## What is needed:
Within this material, how many lines include the word "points"? Answer with a number and nothing more.
* * * *
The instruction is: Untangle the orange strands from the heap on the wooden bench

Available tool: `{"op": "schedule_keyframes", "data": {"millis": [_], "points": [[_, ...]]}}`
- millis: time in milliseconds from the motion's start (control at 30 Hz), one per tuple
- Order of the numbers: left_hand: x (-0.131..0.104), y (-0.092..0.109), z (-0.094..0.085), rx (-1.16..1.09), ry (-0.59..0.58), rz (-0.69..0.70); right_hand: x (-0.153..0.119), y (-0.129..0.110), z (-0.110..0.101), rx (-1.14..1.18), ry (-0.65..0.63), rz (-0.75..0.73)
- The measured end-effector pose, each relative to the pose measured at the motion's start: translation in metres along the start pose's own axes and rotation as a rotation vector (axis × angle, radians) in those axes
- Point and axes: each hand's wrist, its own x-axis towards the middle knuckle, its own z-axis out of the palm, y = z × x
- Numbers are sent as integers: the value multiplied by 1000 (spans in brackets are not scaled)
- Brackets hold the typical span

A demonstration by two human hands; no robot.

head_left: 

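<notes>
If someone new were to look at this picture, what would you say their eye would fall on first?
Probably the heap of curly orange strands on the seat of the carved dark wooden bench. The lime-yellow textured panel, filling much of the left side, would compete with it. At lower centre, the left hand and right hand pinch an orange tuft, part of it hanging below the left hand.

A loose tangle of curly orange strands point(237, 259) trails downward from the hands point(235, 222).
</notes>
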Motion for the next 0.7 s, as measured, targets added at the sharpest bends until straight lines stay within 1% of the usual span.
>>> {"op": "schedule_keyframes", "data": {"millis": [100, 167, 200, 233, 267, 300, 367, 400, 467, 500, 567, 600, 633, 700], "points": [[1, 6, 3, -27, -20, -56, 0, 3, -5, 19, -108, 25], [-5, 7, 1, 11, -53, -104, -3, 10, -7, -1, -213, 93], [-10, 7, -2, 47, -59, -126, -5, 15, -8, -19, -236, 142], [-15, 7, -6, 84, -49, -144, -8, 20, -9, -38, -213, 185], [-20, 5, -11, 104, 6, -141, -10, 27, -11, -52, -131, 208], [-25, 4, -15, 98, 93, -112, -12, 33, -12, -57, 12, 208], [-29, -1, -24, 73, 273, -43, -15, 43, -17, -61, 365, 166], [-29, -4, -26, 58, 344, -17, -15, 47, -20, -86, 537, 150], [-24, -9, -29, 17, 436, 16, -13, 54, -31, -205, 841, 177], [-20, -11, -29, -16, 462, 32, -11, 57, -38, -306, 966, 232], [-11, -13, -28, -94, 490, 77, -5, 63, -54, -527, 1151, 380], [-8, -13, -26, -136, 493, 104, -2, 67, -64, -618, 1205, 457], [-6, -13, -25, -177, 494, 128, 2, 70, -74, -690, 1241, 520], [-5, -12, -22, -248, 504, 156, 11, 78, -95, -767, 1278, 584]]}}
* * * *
## Result of the exercise:
2